07 March 2007

Constance-Marie Charpentier



Searching for women in my old text book for a 19th c. art class I took as an undergrad, I found Constance-Marie Charpentier. The text doesn't say much about her, other than that she was "one of many women artists who had studied with, among other masters, David". The link above will take you to the second edition, which is 20 years newer than the one I used. I wonder how it might have changed since then.


Melancholy, 1801
The text began by stating that this painting was exhibited at the 1801 Salon and goes on to describe this image in terms of David's painting Oath of the Horatii. The authors chose words like "prototype" and "source" for the relationship of David's image to Charpentier's. But the analysis offered in the text is most successful in cataloging the differences between the works, which leaves me wondering why they presented David as a foundation at all. Among these differences, the text noted Charpentier's drastically altered "emotional ambience", "mood of eternal sorrow", "bittersweet emotion . . . echoed in nature itself", "the weeping willow tree . . . seems virtually to grieve with her", "all the world . . . responds to this unspecified sorrow". And then it moves on to the next David-esque painter.

I've looked for more information about Charpentier, and haven't found much. This is from artnet:

She exhibited at the Salon from 1795 until 1819, when she received a gold medal. Like other female painters of her period, she specialized in sentimental genre scenes and portraits of women and children. Although she was considered by contemporary critics to be one of the finest portrait painters of the age, few works by her have been traced.

I find all of this very interesting. Carpentier doesn't seem like the kind of artist who should have just vanished from the record, or to only have her work spoken of as a derivative of David's. But that has clearly happened.

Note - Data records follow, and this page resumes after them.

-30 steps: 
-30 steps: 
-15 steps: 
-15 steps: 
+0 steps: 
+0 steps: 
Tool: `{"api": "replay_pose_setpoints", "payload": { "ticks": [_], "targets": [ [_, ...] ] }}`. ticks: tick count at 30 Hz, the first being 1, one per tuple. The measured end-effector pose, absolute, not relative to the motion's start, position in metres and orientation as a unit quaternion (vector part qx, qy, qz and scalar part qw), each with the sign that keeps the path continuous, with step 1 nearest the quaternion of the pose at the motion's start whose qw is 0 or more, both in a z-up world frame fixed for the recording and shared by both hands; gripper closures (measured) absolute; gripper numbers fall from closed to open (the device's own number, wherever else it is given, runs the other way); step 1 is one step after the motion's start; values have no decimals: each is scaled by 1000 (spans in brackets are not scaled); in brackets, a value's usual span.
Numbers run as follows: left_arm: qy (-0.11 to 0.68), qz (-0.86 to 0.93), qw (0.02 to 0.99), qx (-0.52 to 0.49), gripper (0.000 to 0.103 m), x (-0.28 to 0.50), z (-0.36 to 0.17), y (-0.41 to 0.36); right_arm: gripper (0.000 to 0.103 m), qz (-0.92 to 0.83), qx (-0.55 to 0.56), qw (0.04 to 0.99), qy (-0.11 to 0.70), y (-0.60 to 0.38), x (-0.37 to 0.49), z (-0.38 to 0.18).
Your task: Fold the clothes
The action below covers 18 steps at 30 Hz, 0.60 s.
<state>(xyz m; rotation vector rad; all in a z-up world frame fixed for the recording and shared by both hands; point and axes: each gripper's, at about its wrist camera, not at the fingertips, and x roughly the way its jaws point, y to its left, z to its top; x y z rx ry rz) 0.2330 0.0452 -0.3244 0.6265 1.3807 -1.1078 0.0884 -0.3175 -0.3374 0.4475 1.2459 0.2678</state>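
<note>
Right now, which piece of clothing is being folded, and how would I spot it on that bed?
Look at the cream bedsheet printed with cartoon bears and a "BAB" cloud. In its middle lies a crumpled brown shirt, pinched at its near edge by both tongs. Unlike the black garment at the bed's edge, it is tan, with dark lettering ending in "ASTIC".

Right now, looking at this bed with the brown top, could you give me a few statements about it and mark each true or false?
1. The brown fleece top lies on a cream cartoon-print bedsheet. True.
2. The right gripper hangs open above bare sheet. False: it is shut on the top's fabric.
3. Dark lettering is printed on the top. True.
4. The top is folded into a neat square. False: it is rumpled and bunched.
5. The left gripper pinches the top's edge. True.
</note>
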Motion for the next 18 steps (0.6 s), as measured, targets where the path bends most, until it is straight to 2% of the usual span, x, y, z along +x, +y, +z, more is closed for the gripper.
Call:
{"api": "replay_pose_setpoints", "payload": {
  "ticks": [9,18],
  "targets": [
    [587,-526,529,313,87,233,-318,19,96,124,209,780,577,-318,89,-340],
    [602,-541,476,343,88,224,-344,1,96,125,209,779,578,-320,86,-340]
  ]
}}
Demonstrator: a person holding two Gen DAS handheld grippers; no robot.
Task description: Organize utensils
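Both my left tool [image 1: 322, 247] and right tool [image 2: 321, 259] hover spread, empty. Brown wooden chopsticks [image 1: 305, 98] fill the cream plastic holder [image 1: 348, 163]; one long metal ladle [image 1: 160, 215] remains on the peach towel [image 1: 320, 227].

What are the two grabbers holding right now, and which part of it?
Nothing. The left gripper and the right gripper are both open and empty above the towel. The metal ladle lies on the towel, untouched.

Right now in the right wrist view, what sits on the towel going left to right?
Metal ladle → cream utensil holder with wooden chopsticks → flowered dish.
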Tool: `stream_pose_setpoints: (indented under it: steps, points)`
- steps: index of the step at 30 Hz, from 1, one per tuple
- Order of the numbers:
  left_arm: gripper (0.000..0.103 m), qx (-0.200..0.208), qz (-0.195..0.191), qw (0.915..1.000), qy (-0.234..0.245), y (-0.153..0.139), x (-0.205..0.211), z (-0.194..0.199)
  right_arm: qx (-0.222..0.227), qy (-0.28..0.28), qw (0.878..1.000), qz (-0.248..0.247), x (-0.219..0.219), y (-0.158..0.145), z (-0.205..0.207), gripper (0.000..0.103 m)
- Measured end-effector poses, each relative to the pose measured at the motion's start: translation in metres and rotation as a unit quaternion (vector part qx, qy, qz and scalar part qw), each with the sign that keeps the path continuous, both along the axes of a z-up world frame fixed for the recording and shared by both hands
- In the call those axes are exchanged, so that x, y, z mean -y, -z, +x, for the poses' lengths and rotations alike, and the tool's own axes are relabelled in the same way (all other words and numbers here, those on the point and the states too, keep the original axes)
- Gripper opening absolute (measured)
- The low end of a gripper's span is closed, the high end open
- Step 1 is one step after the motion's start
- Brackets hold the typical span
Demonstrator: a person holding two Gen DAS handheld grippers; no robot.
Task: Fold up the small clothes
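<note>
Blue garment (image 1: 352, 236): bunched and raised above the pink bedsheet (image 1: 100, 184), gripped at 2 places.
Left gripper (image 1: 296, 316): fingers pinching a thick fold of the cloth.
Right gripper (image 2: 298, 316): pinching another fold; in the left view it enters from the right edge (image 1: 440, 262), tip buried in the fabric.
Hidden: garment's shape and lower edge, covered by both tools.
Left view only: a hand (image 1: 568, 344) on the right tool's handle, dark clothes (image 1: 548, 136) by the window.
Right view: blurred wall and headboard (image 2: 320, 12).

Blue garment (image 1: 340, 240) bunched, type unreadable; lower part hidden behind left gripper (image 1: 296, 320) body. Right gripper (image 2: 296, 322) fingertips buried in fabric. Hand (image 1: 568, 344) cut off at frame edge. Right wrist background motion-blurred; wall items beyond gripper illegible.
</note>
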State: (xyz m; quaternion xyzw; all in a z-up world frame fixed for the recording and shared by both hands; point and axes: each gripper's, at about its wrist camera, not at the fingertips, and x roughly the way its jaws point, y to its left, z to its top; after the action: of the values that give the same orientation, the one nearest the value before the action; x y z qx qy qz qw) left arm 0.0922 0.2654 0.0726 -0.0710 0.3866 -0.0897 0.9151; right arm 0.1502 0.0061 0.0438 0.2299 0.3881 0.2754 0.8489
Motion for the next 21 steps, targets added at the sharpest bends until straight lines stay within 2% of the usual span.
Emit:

Maybe some day I'll have the chance to do some research and fill the void surrounding her.

2 comments:

Dad said...

I really like that painting but I wonder why men paint women but women do not paint men? Is it against the rules or something?

Mary Ann said...

Sort of. Women were not alowed to study male nudes, so often they didn't feel too confident in their attempts to render. Bedides, although a woman like Charpentier might have gained access to David for tutoring/classes, she still led a very different life from most men of her age. She lived in the realm of other women. So, mostly, I think she and others like her painted what they knew best.